On a little stage, three black men played piano, bass and drums.
They had short hair and neatly trimmed beards and they all wore dark suits and white shirts and striped ties. They looked like the old Modern Jazz Quartet, with Milt Jackson gone around the corner for a quart of milk.
I stood a few feet from the end of the bar, scanning the room, and a headwaiter glided over. He looked as though he could have been a fourth member of the group onstage. I couldn't see Danny Boy, my eyes hadn't adjusted to the lighting, but I asked for Mr. Bell's table and he led me to it. The tables were set close together, so it was a narrow serpentine path he led me on.
Danny Boy's table was at ringside. There was an ice bucket on the table, a bottle of Stolichnaya resting in it. Danny Boy wore a vest boldly patterned in vertical stripes of yellow and black; otherwise his attire matched the band and the headwaiter. He had a tumbler of vodka in front of him and a girl at his right.
She was a blonde, her hair cut in an extreme punk style, long on one side, cropped close to the skull on the other. Her dress was black, and cut to show a lot of cleavage.
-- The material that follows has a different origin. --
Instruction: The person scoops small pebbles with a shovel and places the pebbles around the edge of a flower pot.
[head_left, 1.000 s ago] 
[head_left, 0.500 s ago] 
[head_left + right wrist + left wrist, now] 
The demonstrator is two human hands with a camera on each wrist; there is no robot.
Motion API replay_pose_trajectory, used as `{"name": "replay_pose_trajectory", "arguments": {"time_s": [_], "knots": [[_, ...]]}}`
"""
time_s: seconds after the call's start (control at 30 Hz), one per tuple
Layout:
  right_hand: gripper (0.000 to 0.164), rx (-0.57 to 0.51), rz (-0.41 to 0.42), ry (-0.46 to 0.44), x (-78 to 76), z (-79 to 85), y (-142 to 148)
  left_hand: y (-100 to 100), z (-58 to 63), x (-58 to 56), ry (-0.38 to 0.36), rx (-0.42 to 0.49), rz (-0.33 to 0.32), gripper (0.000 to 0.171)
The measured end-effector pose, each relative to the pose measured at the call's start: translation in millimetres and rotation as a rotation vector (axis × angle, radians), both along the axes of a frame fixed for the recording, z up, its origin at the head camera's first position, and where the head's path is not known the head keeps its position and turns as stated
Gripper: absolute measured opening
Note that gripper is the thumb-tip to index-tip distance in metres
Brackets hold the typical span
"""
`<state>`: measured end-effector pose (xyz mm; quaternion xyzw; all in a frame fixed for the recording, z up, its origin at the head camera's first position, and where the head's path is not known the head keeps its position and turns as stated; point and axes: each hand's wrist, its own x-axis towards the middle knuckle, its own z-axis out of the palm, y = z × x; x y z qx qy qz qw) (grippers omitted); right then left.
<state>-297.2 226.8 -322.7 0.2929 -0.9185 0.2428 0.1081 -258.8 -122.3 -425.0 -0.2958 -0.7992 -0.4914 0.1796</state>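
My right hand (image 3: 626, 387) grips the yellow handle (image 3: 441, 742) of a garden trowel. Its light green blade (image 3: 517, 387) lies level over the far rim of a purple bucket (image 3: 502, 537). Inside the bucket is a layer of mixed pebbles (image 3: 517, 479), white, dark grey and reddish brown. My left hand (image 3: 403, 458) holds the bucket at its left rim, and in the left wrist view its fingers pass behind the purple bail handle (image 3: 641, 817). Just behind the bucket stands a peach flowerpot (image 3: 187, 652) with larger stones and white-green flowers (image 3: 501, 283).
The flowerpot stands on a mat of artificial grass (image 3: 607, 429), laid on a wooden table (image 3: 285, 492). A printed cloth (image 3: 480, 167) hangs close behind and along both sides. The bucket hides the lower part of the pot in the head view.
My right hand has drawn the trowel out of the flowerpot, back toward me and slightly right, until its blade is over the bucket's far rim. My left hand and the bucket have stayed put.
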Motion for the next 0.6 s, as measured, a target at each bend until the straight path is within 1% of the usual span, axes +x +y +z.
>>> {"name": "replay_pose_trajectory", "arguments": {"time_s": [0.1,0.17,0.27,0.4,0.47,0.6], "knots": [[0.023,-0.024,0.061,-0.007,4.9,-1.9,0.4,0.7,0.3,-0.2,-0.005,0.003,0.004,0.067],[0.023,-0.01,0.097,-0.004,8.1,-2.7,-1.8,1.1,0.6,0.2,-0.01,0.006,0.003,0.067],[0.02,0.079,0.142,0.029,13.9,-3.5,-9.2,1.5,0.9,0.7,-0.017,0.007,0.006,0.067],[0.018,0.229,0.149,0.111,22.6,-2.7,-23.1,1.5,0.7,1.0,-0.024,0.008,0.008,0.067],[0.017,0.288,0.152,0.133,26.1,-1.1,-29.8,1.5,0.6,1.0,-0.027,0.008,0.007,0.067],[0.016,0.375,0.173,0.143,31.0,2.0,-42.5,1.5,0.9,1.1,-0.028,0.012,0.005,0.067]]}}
She had one of those greedy little hill-country fox faces, the kind you get growing up in a house with three or four broken cars permanently installed on the front lawn.
I looked at her, then at Danny Boy. He shook his head, glanced at his watch, nodded to a chair. I sat down, having been informed that the girl was not the person I'd come to meet, that the person in question would be along in a little while.
The set lasted another twenty minutes, during which time no one at our table said a word, nor was there any audible conversation at the surrounding tables. From where I sat the crowd looked to be about half black and half white. I saw one man I recognized. He'd been a pimp when I first knew him, and since then he'd gone through what you could call a mid-life crisis, I suppose, and re-emerged as a dealer in African art and antiquities, with a shop on upper Madison Avenue. I'd heard he was doing well, and I could believe it. He'd always done superbly as a pimp.
When the trio left the stage, a waitress came over with a fresh drink for Danny Boy's companion, something in a tall glass with fruit and a paper parasol in it. I asked if they had coffee. 'Just instant,' she said apologetically. I told her that would be fine and she went off to fetch it.
Danny Boy said, 'Matt, this is Crystal. Crystal, say hello to Matthew.'
We said hello to each other, and Crystal assured me it was a pleasure to meet me. Danny Boy asked me what I thought of the group and I said they were fine.
'Piano player's special,' he said. 'Sounds a little bit like Randy Weston, a little like Cedar Walton. You can hear it especially when the other two sit out and he plays solo. He played one whole set solo the other night. Very special, very tasteful.'
I waited.
'Our friend'll be along in about five minutes,' he said. 'I thought you might like to come early and catch a set.